Le cap ne semble plus être exactement le même que sous Michel Barnier. Et c’est pour ça que nous ne pouvons pas donner notre accord à une telle orientation telle que celle que vous avez évoquée.

Fabien Di Filippo, député LR, le 21/01/2025

Fabien Di Filippo peut être rassuré. Pour le Service national universel, la cause est entendue. Les Sénateurs ont supprimé les crédits le 17 janvier. Même les centristes du groupe LIOT, qui se montrent d’ordinaire conciliants, ont rué dans les brancards en entendant la ministre Panosyan-Bouvet.

On ne lui demande pas son avis. On a une conférence de financement qui doit se réunir avec les partenaires sociaux. Qu’elle respecte au moins cela par rapport à l’engagement du Premier ministre et qu’elle ne vienne pas, par le biais de son gouvernement, faire des propositions un peu débridées, décousues, et qui ne sont pas connectées avec la logique générale.
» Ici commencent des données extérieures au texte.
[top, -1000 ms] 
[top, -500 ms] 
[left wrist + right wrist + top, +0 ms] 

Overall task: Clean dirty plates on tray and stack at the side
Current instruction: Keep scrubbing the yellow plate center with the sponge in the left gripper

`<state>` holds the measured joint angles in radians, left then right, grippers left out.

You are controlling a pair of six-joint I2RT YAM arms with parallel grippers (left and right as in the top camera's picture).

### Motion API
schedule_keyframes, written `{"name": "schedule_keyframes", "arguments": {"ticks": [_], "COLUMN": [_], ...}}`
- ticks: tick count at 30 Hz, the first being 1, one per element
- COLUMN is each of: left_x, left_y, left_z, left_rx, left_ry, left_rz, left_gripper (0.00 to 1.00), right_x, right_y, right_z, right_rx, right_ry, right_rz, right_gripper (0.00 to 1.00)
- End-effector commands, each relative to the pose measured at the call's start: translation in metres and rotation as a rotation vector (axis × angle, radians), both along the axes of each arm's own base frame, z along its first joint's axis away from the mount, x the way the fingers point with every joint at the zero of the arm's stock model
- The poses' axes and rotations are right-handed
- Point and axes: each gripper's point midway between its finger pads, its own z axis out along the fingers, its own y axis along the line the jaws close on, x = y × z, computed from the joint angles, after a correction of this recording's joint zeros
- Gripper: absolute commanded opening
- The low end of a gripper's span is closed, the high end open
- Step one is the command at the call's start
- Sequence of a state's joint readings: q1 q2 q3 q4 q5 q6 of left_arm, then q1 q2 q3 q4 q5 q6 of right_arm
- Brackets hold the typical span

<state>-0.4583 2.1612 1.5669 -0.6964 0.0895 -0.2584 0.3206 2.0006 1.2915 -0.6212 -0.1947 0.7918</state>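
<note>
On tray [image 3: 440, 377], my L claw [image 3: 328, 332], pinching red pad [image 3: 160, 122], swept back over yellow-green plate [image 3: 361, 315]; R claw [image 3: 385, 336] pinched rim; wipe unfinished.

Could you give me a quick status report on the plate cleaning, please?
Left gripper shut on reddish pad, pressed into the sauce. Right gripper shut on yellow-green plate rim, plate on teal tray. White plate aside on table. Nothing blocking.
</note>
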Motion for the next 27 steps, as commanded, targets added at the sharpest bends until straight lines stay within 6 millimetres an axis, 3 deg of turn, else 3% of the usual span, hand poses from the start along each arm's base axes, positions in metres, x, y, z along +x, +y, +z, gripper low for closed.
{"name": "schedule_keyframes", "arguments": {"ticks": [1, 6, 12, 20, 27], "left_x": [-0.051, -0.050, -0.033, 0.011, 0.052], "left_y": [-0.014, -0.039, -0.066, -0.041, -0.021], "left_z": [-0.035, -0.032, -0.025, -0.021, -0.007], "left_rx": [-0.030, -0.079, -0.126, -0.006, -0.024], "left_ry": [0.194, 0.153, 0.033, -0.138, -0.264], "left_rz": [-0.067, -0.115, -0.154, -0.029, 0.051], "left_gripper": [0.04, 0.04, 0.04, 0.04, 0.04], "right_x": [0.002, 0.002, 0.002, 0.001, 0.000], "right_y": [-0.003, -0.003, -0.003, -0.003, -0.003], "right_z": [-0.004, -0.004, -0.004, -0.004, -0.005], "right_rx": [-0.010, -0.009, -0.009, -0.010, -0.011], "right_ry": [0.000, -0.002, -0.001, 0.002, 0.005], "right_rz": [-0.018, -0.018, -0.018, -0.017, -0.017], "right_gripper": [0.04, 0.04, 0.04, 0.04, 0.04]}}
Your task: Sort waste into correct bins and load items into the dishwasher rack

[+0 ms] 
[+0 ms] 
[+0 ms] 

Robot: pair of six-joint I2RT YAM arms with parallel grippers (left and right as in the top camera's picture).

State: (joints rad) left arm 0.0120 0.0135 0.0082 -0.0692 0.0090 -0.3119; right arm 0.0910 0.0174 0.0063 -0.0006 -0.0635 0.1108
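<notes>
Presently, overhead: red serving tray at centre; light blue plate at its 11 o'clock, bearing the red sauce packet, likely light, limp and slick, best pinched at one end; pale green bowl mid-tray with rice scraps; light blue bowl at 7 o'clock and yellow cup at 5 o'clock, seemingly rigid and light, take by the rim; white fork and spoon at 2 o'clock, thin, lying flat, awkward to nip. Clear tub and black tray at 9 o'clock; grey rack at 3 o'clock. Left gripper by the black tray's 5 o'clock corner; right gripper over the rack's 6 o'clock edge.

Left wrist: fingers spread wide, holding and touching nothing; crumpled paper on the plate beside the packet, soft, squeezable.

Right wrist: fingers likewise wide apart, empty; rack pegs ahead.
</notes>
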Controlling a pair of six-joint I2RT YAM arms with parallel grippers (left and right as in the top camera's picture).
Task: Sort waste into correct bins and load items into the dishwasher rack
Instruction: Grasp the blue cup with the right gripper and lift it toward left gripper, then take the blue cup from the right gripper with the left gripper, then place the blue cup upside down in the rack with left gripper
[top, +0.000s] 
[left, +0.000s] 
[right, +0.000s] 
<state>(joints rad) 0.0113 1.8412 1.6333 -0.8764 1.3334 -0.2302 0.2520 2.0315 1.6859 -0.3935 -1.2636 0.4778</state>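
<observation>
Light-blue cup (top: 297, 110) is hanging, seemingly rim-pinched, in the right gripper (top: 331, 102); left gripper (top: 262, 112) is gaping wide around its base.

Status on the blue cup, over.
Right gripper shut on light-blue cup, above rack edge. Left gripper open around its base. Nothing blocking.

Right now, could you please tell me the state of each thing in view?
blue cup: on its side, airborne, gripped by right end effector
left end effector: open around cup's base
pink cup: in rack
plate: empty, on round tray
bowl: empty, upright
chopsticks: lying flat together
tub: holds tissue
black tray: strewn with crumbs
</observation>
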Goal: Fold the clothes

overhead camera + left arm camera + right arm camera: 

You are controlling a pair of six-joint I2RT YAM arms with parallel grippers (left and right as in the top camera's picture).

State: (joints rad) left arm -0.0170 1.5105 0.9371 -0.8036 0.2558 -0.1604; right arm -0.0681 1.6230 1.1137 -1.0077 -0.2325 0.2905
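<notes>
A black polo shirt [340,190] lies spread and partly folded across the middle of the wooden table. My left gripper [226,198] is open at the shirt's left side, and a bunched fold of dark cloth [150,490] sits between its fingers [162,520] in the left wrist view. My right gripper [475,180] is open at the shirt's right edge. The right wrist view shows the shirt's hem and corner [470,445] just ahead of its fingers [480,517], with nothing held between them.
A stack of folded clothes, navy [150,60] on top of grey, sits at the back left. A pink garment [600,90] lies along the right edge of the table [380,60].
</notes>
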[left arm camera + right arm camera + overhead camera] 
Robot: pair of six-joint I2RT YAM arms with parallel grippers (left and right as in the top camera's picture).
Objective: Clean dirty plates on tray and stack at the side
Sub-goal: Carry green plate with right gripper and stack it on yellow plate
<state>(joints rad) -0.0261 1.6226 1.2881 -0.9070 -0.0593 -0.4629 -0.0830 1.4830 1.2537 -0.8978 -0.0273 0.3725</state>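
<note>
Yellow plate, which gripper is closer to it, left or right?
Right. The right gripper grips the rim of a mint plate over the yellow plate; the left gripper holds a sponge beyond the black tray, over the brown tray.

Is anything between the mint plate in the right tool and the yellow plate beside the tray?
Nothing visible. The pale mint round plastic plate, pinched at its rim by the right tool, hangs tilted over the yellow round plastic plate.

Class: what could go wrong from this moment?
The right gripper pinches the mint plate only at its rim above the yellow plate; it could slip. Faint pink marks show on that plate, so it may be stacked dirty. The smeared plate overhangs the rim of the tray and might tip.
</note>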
Olivier Serva, député LIOT, le 21/01/2025

Il faut peut-être aussi ajouter qu’il y a peut-être un problème de coordination au sein du gouvernement parce que dans le même temps où la ministre du Travail dit qu’il faut taxer les retraités pour financer le grand âge, la ministre madame Vautrin des affaires sociales nous remet sur la table le projet de journée travaillée non rémunérée pour financer également le même sujet.

Ce qui serait utile à ce stade c’est que le gouvernement, les ministres, au lieu de lancer chacun une nouvelle idée ou alors une idée ancienne éculée et déjà rebattue depuis longtemps, se parlent entre eux et que Matignon assure la cohérence de l’action gouvernementale.

Harold Huwart, député LIOT, le 21/01/2025

Pour la cohérence, on repassera

A ce niveau de rejet, la prestation de la ministre du Travail tient de la performance. Sans parler du Rassemblement national qui a rappelé que s’en prendre aux retraités revenait à franchir une ligne rouge. Quant à la gauche, ses différentes composantes ont sorti la sulfateuse.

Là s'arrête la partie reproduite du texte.